Look below for the line containing "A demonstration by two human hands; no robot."; from there through the line containing "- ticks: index", both lines included, please set down each line exactly and nothing else.
MATERIAL PROVIDED Block Start
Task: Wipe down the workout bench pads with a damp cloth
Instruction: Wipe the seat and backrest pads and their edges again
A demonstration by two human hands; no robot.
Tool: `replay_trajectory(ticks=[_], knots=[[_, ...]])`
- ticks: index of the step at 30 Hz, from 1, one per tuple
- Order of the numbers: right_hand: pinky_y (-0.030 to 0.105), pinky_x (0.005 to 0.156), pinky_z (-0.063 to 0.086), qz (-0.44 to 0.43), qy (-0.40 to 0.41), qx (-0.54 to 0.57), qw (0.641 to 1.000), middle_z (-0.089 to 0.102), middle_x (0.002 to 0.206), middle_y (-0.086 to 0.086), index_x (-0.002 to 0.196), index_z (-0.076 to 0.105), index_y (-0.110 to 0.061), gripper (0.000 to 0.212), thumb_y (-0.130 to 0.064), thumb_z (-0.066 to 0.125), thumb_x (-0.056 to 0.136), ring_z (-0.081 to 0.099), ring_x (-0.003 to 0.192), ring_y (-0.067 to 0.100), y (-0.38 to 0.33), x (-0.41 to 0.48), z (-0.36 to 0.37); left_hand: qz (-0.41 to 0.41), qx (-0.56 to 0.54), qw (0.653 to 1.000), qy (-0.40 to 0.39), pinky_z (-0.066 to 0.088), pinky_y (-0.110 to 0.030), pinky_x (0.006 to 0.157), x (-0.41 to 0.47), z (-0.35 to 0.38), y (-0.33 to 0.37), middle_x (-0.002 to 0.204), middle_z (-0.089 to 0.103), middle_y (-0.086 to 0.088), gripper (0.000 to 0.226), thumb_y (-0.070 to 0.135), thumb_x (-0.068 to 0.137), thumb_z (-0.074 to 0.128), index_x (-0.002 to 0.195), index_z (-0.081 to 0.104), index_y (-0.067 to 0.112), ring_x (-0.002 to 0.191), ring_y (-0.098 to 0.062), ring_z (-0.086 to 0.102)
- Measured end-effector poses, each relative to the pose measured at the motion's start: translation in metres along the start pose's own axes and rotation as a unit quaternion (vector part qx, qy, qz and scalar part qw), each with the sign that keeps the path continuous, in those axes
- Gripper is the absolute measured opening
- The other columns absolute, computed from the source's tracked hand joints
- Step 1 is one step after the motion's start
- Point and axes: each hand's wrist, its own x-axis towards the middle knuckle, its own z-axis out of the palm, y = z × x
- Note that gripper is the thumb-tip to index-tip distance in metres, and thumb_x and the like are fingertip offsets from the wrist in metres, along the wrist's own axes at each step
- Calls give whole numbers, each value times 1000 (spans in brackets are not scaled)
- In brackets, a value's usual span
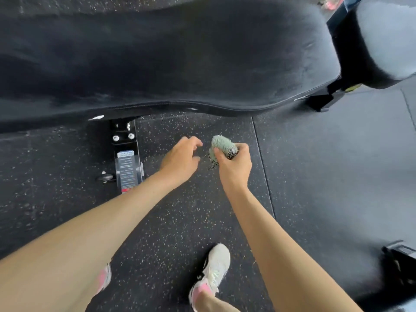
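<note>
A long black bench pad [157, 59] runs across the upper part of the head view, and a second black pad [382, 41] sits at the upper right. My right hand [234, 165] grips a bunched pale green cloth [221, 146] with a dark mesh edge, held over the floor just below the long pad's front edge. My left hand [180, 158] hovers a little to the left of the cloth, fingers loosely curled and holding nothing. Neither hand touches a pad.
The bench's black metal foot [126, 154] with bolts and a label stands on the speckled rubber floor [171, 233] at my left. My white and pink shoes [211, 273] are below. A dark object [398, 262] sits at the right edge.
</note>
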Motion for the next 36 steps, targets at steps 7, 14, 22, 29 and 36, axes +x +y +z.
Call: replay_trajectory(ticks=[7,14,22,29,36], knots=[[19,62,36,-171,65,-58,981,56,100,-8,103,44,-22,20,-31,60,93,47,75,5,13,21,32,176,116,934,289,51,-40,77,32,21,-18,122,49,-18,53,-15,76,56,126,50,2,101,-31,54],[-1,71,35,-308,175,44,934,53,105,-9,113,52,-9,31,-26,64,91,42,85,-4,35,48,104,253,264,784,502,16,-49,105,77,37,-100,133,24,-7,72,-11,71,49,139,34,6,136,-22,18],[7,63,35,-427,254,73,865,47,97,-12,108,55,-7,29,-25,66,88,40,83,-4,33,74,161,273,286,688,609,0,-45,113,123,37,-139,138,21,-4,72,-8,78,44,144,18,7,146,-10,-1],[19,60,32,-477,287,40,830,56,92,-6,106,38,-29,23,-37,53,90,42,71,1,36,92,166,295,282,603,685,-14,-44,112,163,40,-138,144,10,-4,74,-5,81,46,148,18,8,146,-11,-1],[16,55,25,-549,316,1,774,61,91,-1,107,40,-26,25,-33,50,85,50,65,10,30,106,160,302,242,539,748,-16,-44,112,200,36,-126,145,12,-6,57,-5,89,35,144,22,7,147,-14,-3]])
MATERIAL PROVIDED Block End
#### WRITTEN ANSWER
A demonstration by two human hands; no robot.
Tool: `replay_trajectory(ticks=[_], knots=[[_, ...]])`
- ticks: index of the step at 30 Hz, from 1, one per tuple

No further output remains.